Увы, так и оказалось. По образцу, который стал удручающе знакомым, стороны обвинили друг друга в нарушении соглашения. С точки зрения профсоюзов, Хит отверг предложение, с точки зрения самого Хита, вина лежала на его подчиненном Тони Барбере. Так или иначе, вероятность достижения согласия была невелика: правительство испытывало слишком большие подозрения, а TUC в любом случае не придерживался своих же решений. Спустя много лет некоторые профсоюзные лидеры продолжали настаивать, что «мы бы все выполнили», но Гормли сомневался все время. Лен Мюррей, уже тогда путеводный свет профсоюзного движения, вообще утверждал, что правительство «прижало [союзы] к стене»: «Если бы [Хит] принял предложение, и оно не сработало бы, и другие профсоюзы присоединились бы, то он в полной безопасности мог бы реализовывать все свои антипрофсоюзные меры – Закон о производственных отношениях и политику ограничения доходов. А если бы сработало, то это был бы его большой политический триумф, демонстрирующий, что он может прижать тред-юнионы к ногтю».
Но Хит – не тот человек, который прибегает к подобному политиканству. Он очень вымотался, источники его оптимизма иссякали. Переговоры тянулись несколько месяцев, но после двух лет диаметральных разворотов в экономике и с не выветрившимся из памяти недавним поражением едва ли сейчас он мог сдаться. 13 декабря 1973 года он объявил о введении трехдневной рабочей недели. Это уже случалось два года назад (и повлекло за собой опустошительные набеги на запасы свечей), но в этот раз решение было официальным и вступило в силу 1 января 1974 года. Эта мера предсказуемо вызвала негодование, причем не только причиненными неудобствами, но и тем, что многие сочли ее преждевременной, а потому политически бессмысленной. Вопреки советам Уайтлоу, Хит решил, что тупиковая ситуация с шахтерами может разрешиться только обращением к народу. Уильям Рис-Могг из Times соглашался, хоть и по причинам, которые вряд ли понравились бы Хиту. «Политика правительства изменилась так сильно с 1970 года, – рассуждал Рис-Могг, – что у немедленного объявления выборов есть более чем достаточное конституционное основание». Однако Хит прибегал к выборам не ради победы над шахтерами; для него вопрос был и глубже, и шире. В одной политической передаче он изложил суть своей позиции. «Проблема, стоящая перед вами, проста… Хотите ли вы иметь сильное правительство, имеющее полномочия в будущем принимать необходимые решения? Хотите ли вы, чтобы парламент и избранное правительство продолжили ожесточенную борьбу с инфляцией? Или вы хотите, чтобы они бросили сражаться с растущими ценами под давлением одной отдельной группы рабочих?»

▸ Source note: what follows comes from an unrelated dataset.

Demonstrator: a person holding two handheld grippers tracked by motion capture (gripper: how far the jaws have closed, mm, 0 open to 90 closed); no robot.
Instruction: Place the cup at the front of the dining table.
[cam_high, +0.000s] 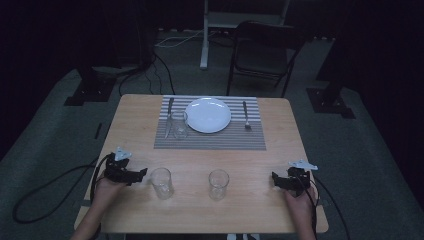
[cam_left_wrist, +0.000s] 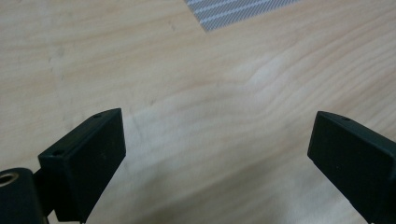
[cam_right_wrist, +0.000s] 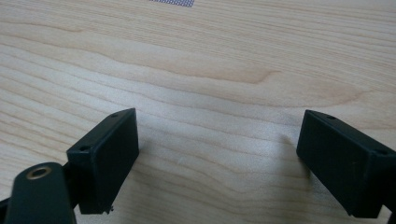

Как мы видели, Хит, выросший в весьма непривилегированной среде, очень симпатизировал профсоюзам. Всегда очень въедливый, он постарался разобраться в проблемах и трудностях рабочей реальности. Ему ни за что было не заставить себя принять принцип коллективных договоров, а без этого он не мог продвинуться в переговорах с тред-юнионами. Премьер высказался с характерной прямолинейностью: «Мы все видели, что происходит в этой ситуации. Сильнейший, как всегда, выигрывает, а слабейший терпит поражение».
В общем, ослабев духом и телом, Хит назначил выборы, и с самого начала стал заметен небольшой, но показательный перевес в сторону лейбористов. Однако Хит продолжил наступление с тем же императивом – предстоит много работы, нужно еще время. Тем временем неугомонный Вильсон вернулся в бой, жизнерадостный и уверенный друг профсоюзов и народный трибун. Когда объявили результаты февральских выборов, выяснилось, что старания Хита сбалансировать бюджет и при этом ублажить тред-юнионы оставили страну равнодушной.
Но победа Вильсона все же была неполной. Он формировал правительство меньшинства, и для окончательного прихода к власти потребуются еще одни выборы в октябре. Хит пытался выиграть время и вступить в коалицию с либералами Джереми Торпа. На его печальное и унизительное поражение Spectator налетел сразу как зловещий ворон и как задиристый петух. «Сквоттер наконец выехал с Даунинг-стрит, 10… Мономания мистера Эдварда Хита никогда еще не была так заметна, как в эти дни после всеобщих выборов, когда он, несуразный и сломленный человек, хватался грязными пальцами за рушащийся край пропасти власти». Очень говорящий и печальный факт о времени правления Хита – это то, что самые ядовитые нападки ему пришлось вытерпеть от консервативного журнала. Еще одно унижение обрушилось на него, откуда он совсем не ожидал: статью написала его протеже, и что совсем уж поразительно – женщина.